**ASSIGNED TASK**:
Print the data exactly as written, but leave out each picture.

**COLLECTED DATA**:
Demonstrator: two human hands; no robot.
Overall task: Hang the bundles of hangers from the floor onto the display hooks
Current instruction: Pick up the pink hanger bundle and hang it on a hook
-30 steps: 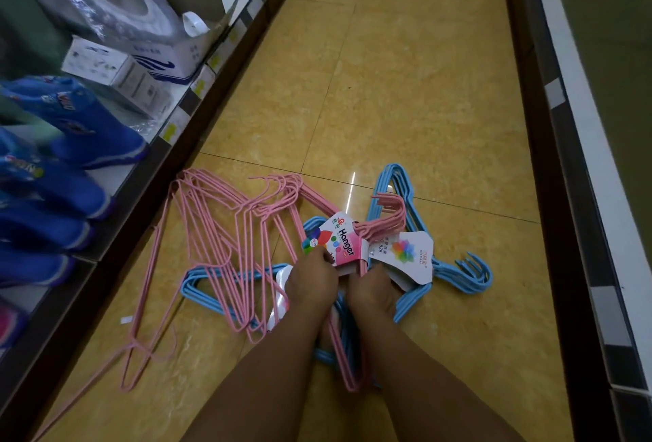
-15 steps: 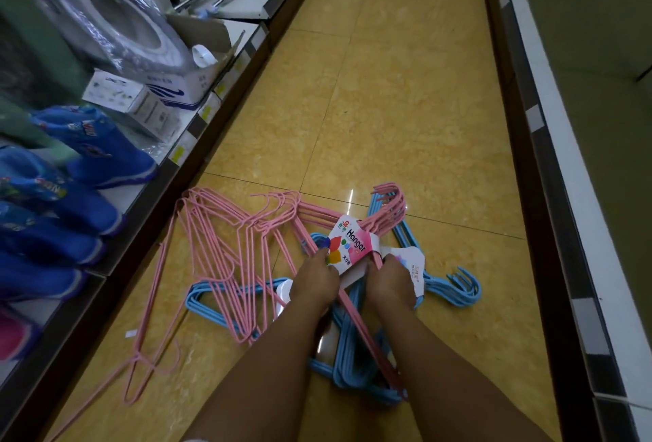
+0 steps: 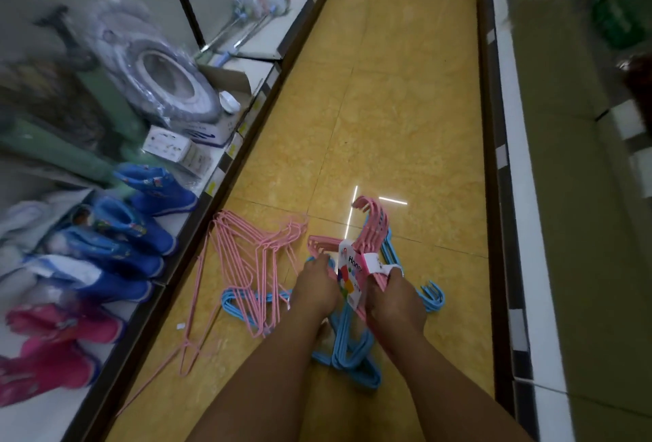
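Since half a second ago the pink hanger bundle [image 3: 367,265] has tipped up, hooks now rising clear above both grips. Right hand [image 3: 390,304] grips it by the neck at the card label [image 3: 351,279]; left hand [image 3: 317,288] curls on its shoulder end, partly hidden. Bundle sits just over the blue hanger bundles [image 3: 349,353] on the floor [image 3: 388,124]. Likely light, stiff, slick wire; banded neck is the best hold. Both forearms reach straight down-forward.

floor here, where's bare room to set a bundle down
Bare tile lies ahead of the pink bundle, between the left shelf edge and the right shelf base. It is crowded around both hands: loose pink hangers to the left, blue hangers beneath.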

**TASK SOLUTION**:
Demonstrator: two human hands; no robot.
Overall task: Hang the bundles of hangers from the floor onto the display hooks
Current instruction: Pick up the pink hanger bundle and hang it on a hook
-30 steps: 
-15 steps: 
+0 steps: 
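Since half a second ago the pink hanger bundle [image 3: 367,265] has tipped up, hooks now rising clear above both grips. Right hand [image 3: 390,304] grips it by the neck at the card label [image 3: 351,279]; left hand [image 3: 317,288] curls on its shoulder end, partly hidden. Bundle sits just over the blue hanger bundles [image 3: 349,353] on the floor [image 3: 388,124]. Likely light, stiff, slick wire; banded neck is the best hold. Both forearms reach straight down-forward.

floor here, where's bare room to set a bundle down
Bare tile lies ahead of the pink bundle, between the left shelf edge and the right shelf base. It is crowded around both hands: loose pink hangers to the left, blue hangers beneath.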

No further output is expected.